You may have spurious leading and trailing white space at the beginnings and ends of elements. Remove that by replacing >\s+ with just >, and \s+< with just <. Add the space back before <stage> and after </stage>. Pretty print.

If you want to autotag the cast of characters, those lines all contain a colon, and there is only one other line inside a speech that contains a colon (Algernon says No: the appointment is in London.), so you can use a regex to match and tag the lines and then fix the one false hit manually. Given the brevity of the list, though, you may find it easier just to tag all of the characters manually. Alternatively, the <oXygen/> find-and-replace dialog has a Scope switch, which lets you choose whether to apply the find-and-replace operation to All or Only selected lines. This means that you can select the case of characters and constrain a find-and-replace operation to only the selected lines, which means that the operation won’t even look at lines outside the selected area, so you don’t have to worry about matching something there.

There are 48 instances of <speech> elements that actually contain nothing but stage directions, e.g.:

<speech>
    <speaker>Lane</speaker>
    <lines>Mr. Ernest Worthing.</lines>
</speech>
<speech>
    <stage>Enter Jack.</stage>
</speech>
<speech>
    <stage>Lane goes out_._</stage>
</speech>
<speech>
    <speaker>Algernon</speaker>
    <lines>How are you, my dear Ernest? What brings you up to town?</lines>
</speech>

You can fix these by checking Dot matches all and then searching for <speech>\s*(<stage>[^<]+</stage>)\s*</speech> and replacing it with \1. This throws away the <speech> start and end tags and the extra white space.

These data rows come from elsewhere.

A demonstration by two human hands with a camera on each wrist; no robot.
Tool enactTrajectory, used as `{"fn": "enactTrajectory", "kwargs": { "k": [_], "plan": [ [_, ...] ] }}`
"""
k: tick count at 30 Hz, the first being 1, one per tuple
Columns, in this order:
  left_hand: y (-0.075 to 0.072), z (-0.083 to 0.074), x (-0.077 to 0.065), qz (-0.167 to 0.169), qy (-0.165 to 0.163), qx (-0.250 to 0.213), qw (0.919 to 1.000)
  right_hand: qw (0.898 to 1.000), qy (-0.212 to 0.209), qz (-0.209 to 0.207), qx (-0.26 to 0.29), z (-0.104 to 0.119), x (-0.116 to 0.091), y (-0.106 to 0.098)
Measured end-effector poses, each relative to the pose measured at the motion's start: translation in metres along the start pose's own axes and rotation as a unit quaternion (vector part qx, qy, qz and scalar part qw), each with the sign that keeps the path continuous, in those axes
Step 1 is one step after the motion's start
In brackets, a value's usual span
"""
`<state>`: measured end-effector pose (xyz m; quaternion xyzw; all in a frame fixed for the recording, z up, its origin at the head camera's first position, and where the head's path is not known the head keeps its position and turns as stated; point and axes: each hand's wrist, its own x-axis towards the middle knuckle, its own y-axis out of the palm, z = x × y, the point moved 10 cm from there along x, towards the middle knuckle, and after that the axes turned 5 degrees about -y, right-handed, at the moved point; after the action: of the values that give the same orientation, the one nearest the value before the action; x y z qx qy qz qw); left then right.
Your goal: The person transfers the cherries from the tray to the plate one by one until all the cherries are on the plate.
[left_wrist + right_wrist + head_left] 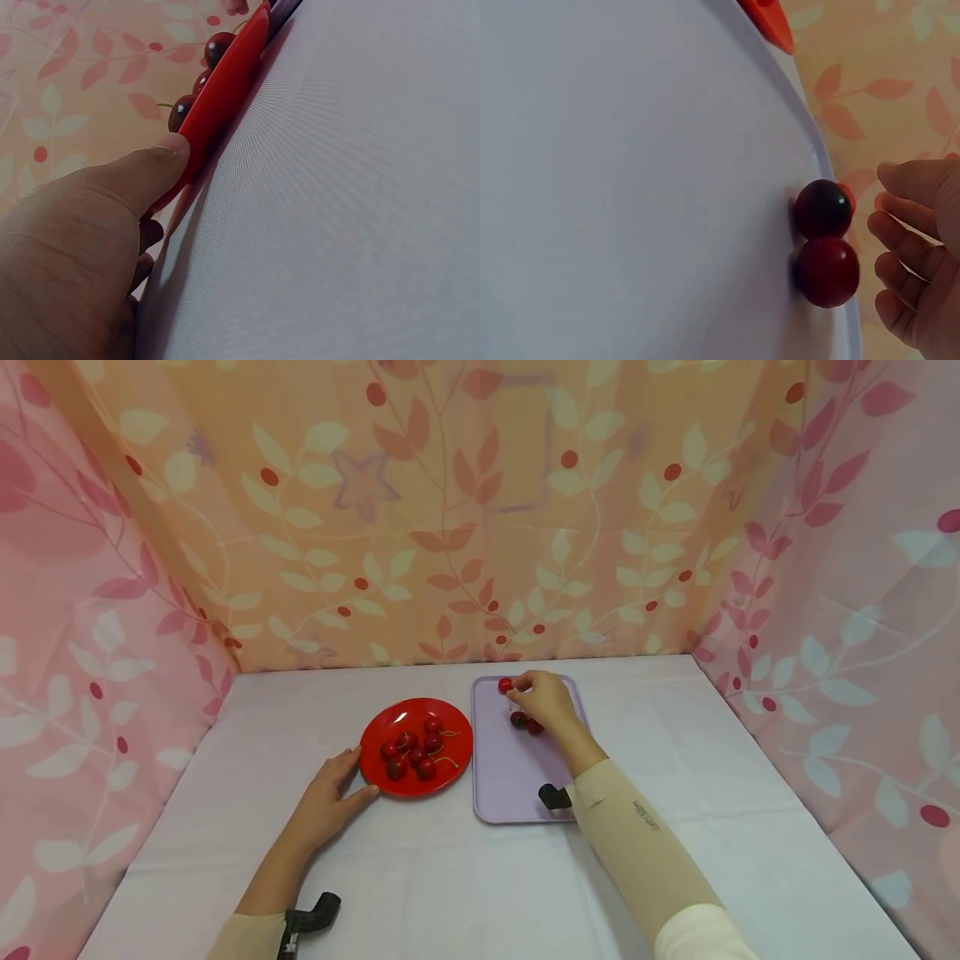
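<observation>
A round red plate [405, 789] holds several dark red cherries [417, 755] with stems. My left hand [327, 803] rests at the plate's left rim, thumb and fingers spread along it. In the left wrist view, the thumb [161, 161] touches the rim. To the right lies a lilac tray [510, 785]; two cherries [826, 244] sit side by side on it, close below my right hand [546, 700]. A brighter red cherry [506, 685] is near the tray's far edge, right by the fingertips. In the right wrist view, the loosely bent fingers [900, 232] show nothing between them.
A white cloth [420, 877] covers the table under the plate and tray. Patterned curtains [465, 527] stand at the back and both sides. The plate's right rim sits close beside the tray's left edge.
</observation>
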<state>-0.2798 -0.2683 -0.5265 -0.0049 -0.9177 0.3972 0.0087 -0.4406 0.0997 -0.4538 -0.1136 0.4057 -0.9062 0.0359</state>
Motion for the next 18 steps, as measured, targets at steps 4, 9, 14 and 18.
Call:
{"fn": "enactTrajectory", "kwargs": {
  "k": [4,9,14,18],
  "plan": [
    [0.0,-0.002,-0.001,0.0,0.002,0.0,1.0,1.0,0.024,0.012,-0.002,-0.013,0.003,0.009],
    [-0.001,-0.004,-0.001,0.0,0.004,-0.001,1.0,0.999,0.033,0.015,-0.01,-0.021,0.005,0.017],
    [-0.002,-0.004,-0.001,-0.003,0.006,-0.001,1.0,0.999,0.041,0.013,-0.016,-0.028,0.007,0.023],
    [-0.001,-0.003,0.0,-0.004,0.01,-0.003,0.9999,0.999,0.05,0.013,-0.008,-0.032,0.008,0.026]
  ]
}}
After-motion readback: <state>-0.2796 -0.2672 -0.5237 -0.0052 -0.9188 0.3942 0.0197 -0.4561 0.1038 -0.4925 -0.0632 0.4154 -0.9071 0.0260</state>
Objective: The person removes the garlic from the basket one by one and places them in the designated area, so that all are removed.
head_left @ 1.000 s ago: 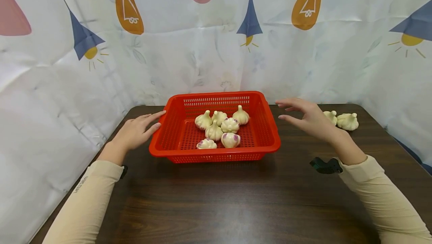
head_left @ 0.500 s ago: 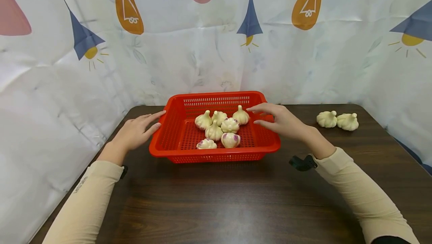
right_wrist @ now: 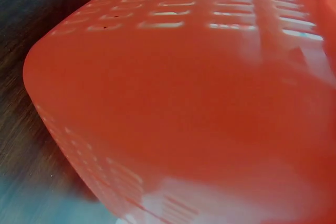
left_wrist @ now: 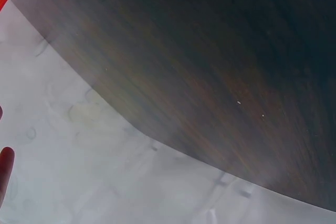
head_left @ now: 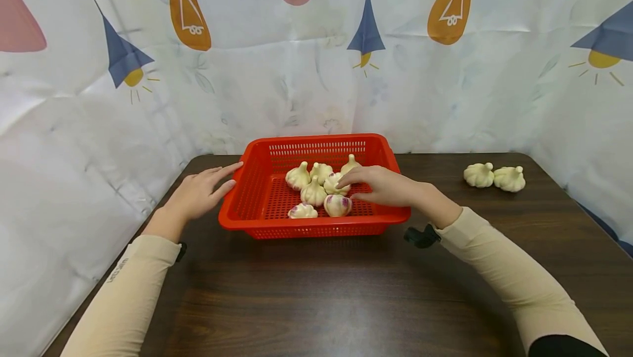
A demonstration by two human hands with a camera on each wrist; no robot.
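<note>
A red plastic basket (head_left: 321, 230) stands near the far edge of the dark wooden table, with several garlic bulbs (head_left: 299, 176) in its middle. My right hand (head_left: 381, 185) reaches over the basket's right side. Its fingertips overlap a purple-streaked garlic bulb (head_left: 334, 181) in the head view, and the thumb is just above another garlic bulb (head_left: 338, 206). Fingers and thumb are apart and loosely bent. At the left rim, my left hand (head_left: 198, 191) has its fingertips on the basket edge, fingers extended. The right wrist view is filled by the basket's wall (right_wrist: 168, 93).
Two more garlic bulbs (head_left: 478, 175) lie side by side at the table's back right. A white printed curtain (head_left: 296, 71) hangs behind and along both sides of the table (head_left: 306, 291).
My right hand has moved left, from beside the two bulbs on the table to over the garlic in the basket. The left hand and the basket have stayed put.
</note>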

If your XML is well formed, you can pretty-print it to wrap and indent legibly. If it isn’t well formed, you’ll need to examine the errors, and there are three types of strategies for dealing with them:

You should also read (or, at least, skim) through your document to look for mistakes that don’t interfere with well-formedness, but that nonetheless give you bad results. The stage directions that we had tagged as speeches (#16), above, are an example of that.